Reluctantly, I sat facing her in
“my” chair.

           
“I ran into Jack Horton at Key Food
this afternoon,” Mary said, “and he put his hand on my breast.” She touched her
fingertips to the spot.

           
I was surprised, and said so: “Jack
Horton?
Doesn’t sound like him.*

           
“I know,” she agreed. “It’s because
men know I’m alone now,” she said. “It’s happened
before,
I’ve told you about it.”

           
“Yes, you have.” And she
has,
four or five times in the last couple of months, and
with increasing detail, it seems to me.
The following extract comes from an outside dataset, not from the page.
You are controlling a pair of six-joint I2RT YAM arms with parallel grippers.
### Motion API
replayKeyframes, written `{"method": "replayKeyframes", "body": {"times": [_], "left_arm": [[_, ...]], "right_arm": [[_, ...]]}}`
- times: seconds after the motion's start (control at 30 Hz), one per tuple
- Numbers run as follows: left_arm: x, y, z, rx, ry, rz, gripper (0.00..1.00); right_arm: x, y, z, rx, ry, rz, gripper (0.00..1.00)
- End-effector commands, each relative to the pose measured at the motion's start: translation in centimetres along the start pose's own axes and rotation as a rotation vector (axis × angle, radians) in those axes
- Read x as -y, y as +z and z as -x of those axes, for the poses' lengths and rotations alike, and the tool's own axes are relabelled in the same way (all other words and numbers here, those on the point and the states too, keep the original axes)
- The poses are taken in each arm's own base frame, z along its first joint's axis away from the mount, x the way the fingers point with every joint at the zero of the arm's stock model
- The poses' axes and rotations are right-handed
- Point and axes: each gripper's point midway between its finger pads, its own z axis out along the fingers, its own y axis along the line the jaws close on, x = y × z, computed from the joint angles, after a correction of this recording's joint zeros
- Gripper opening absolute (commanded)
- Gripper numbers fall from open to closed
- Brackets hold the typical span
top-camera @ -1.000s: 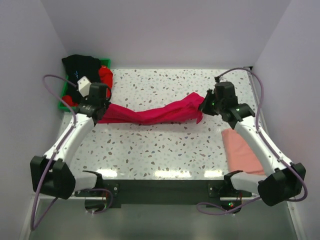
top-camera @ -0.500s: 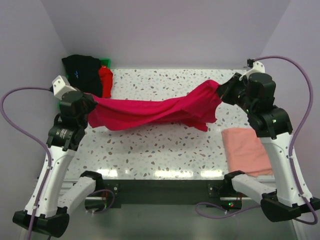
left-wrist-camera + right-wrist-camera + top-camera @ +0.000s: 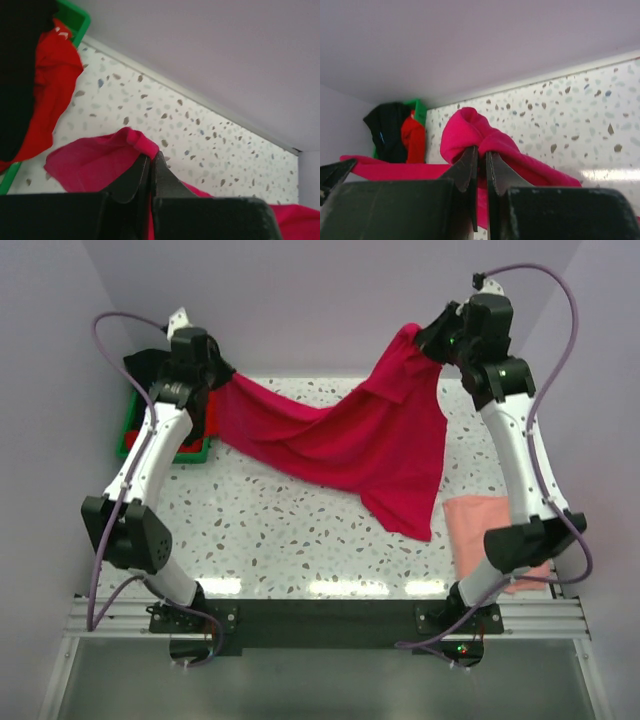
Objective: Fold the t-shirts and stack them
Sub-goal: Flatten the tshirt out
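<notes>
**benchbuddy:** What's your left side holding?

**me:** On my screen the left gripper [image 3: 215,375] is raised just above the green plastic tray [image 3: 126,440]. It's clamped tight on a bunched end of the crimson-pink soft t-shirt [image 3: 370,440]. Piled in the tray are a crumpled black t-shirt [image 3: 20,75] and, touching it, a bright red t-shirt [image 3: 50,85].

**benchbuddy:** And further right?

**me:** The crimson one sags away to the right of the tray, held up over the speckled white tabletop [image 3: 300,530]. I can't tell if its low corner touches down. Far right of the tray, the right gripper [image 3: 432,340] is up high, pinched closed on the other bunched end. The folded salmon-pink t-shirt [image 3: 480,525] lies flat far right of the tray, closer to the arm bases.
</notes>
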Motion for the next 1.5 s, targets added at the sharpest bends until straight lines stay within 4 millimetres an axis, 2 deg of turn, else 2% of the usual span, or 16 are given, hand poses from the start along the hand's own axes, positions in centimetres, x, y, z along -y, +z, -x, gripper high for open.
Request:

And always described in the same
manner: not angry or upset or offended or anything, just calmly interested in
this phenomenon that when a woman isn’t already with a man other men come
around and start copping feels.

           
“Of course,” she said, “he
pretended
he was just admiring my dalmatian pin.”

           
That would be a free-form,
black-and-white mosaic pin
Bryan
had
found at some Arab junk jewelry place in the Village and had given Mary for Christmas,
announcing the weird-shaped lumpy thing was a dalmatian, as in the Walt Disney
movie. I said, “Well, maybe that’s what he was doing.”

           
“Oh, no,” she said. “He made sure he
rubbed his knuckles back and forth on my nipple, like this.” She demonstrated,
watching her own knuckles with absorption.

           
Mary’s campaign to get me back does
not, I’m happy to say, include dressing up “sexy.” At this moment she was
barefoot, wearing old jeans and a dark blue high-neck sweater. But we were
married a long while, it wasn’t physical disinterest that broke us up, and I
don’t need suggestive clothing to remind me who’s inside there. Watching her
watch herself rub her nipple, I said, “Uh, like that, huh? What did you say?”

           
Her hand returned to help the other
hand hold pine needles. “Of course, I pretended not to notice,” she said. “It’s
a good thing it wasn’t hard, though, or who knows
what
he would have
thought.”

           
What
I
thought then was
,
He's a fella
.
Mary, maybe he likes you, he’s
decent, why not follow through?
That was what I thought, but not at all
what I could say. “He probably didn’t mean it,” I said. “You should have said
something right then, he probably would have turned red with embarrassment.”

           
“Oh, he meant it,” she said. “It’s
because you’re away.”

           
“Speaking of that,” I said, bright
and casual. “Ginger and I are thinking more seriously about marriage now, so
we’ll both have to get divorces, of course.”

           
“I don’t think Lance would like
that,” Mary said.

           
“Why’s that?”

           
“Because then he’d be free to marry
Helena
, and Lance doesn’t want to marry
Helena
.”

           
It had been a mistake to mention
marriage; all I’d been trying to do was change the subject, plus reinforce the
notion that since she and I were never never never going to get back together,
why didn’t she catch a couple of these passes or go to a few parties and
find
a fella?
But marriage is Mary’s subject, as I should have remembered.

           
Still pretending to talk about
Ginger’s ex, she went on, “Lance is just playing hookey.
Helena
’s an afternoon movie to him, that’s all.”

           
“I have to go now,” I said, and came
home back to Ginger’s reproaches, which I have fled by coming into my office to
“work.”

           
Well, if I’m working, let’s work.
There are a couple of magazine pieces aborning on this desk, and galleys of
The
Films of Jack Oakie
to correct, but my mind is still all caught up in
The
Christmas Book.
Will Jack Rosenfarb take it? There isn’t much time; maybe I
should phone somebody else, make another appointment for next week just in
case.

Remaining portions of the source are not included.